• _Assignment_
The answer should consist of the full listing below, repeated exactly and free of pictures.
---------------
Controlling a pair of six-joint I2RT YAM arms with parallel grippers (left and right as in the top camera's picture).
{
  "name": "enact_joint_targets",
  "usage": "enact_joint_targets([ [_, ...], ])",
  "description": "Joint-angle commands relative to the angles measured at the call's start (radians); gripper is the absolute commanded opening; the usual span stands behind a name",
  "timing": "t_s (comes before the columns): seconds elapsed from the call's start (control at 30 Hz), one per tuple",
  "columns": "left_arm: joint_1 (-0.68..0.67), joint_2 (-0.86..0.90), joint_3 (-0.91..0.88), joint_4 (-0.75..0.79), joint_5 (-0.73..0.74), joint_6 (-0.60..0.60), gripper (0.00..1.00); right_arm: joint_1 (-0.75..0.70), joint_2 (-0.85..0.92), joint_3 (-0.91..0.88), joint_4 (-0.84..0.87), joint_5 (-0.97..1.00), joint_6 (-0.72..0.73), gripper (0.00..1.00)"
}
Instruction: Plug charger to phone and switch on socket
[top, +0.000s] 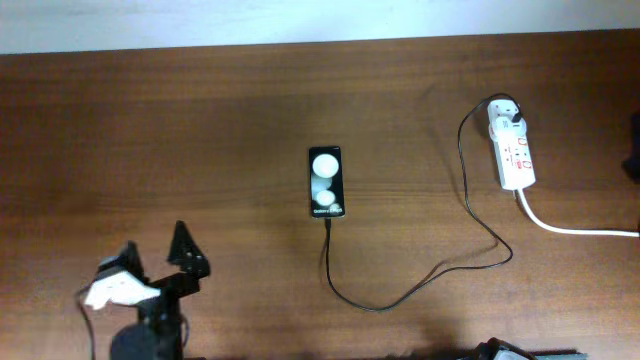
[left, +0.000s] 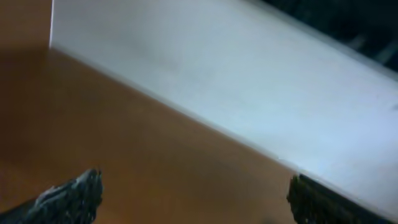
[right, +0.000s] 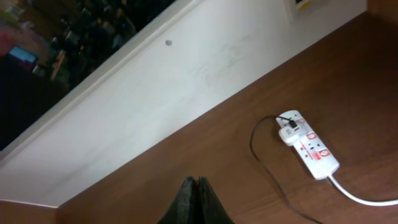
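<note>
Left claw (top: 152, 245) gapes wide and empty at the tabletop's (top: 200, 120) near edge; right claw (right: 198, 198) is pinched closed, empty. Phone (top: 327, 182) lies mid-tabletop, charger (top: 326, 250) tip touching its near end. Socket (top: 515, 152), far right, looks light and likely slides: press its stiff switch straight down.

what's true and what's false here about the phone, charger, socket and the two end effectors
1. The phone lies flat on the table, untouched. True.
2. The charger has its adapter lying loose on the table. False: the adapter sits in the socket.
3. The left end effector is open. True.
4. The right end effector grips the charger cable. False: it is shut, empty, away from the cable.
</note>
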Motion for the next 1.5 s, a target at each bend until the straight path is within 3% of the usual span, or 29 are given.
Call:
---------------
• _Exercise result_
Controlling a pair of six-joint I2RT YAM arms with parallel grippers (left and right as in the top camera's picture).
{
  "name": "enact_joint_targets",
  "usage": "enact_joint_targets([ [_, ...], ])",
  "description": "Joint-angle commands relative to the angles measured at the call's start (radians); gripper is the absolute commanded opening; the usual span stands behind a name",
  "timing": "t_s (comes before the columns): seconds elapsed from the call's start (control at 30 Hz), one per tuple",
  "columns": "left_arm: joint_1 (-0.68..0.67), joint_2 (-0.86..0.90), joint_3 (-0.91..0.88), joint_4 (-0.75..0.79), joint_5 (-0.73..0.74), joint_6 (-0.60..0.60), gripper (0.00..1.00); right_arm: joint_1 (-0.75..0.70), joint_2 (-0.85..0.92), joint_3 (-0.91..0.88), joint_4 (-0.84..0.87), joint_5 (-0.97..1.00), joint_6 (-0.72..0.73), gripper (0.00..1.00)"
}
Instruction: Plug charger to phone and switch on socket
[top, +0.000s] 
[left, +0.000s] 
[right, +0.000s] 
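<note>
Left claw (top: 152, 245) gapes wide and empty at the tabletop's (top: 200, 120) near edge; right claw (right: 198, 198) is pinched closed, empty. Phone (top: 327, 182) lies mid-tabletop, charger (top: 326, 250) tip touching its near end. Socket (top: 515, 152), far right, looks light and likely slides: press its stiff switch straight down.

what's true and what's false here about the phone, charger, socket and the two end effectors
1. The phone lies flat on the table, untouched. True.
2. The charger has its adapter lying loose on the table. False: the adapter sits in the socket.
3. The left end effector is open. True.
4. The right end effector grips the charger cable. False: it is shut, empty, away from the cable.
</note>
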Motion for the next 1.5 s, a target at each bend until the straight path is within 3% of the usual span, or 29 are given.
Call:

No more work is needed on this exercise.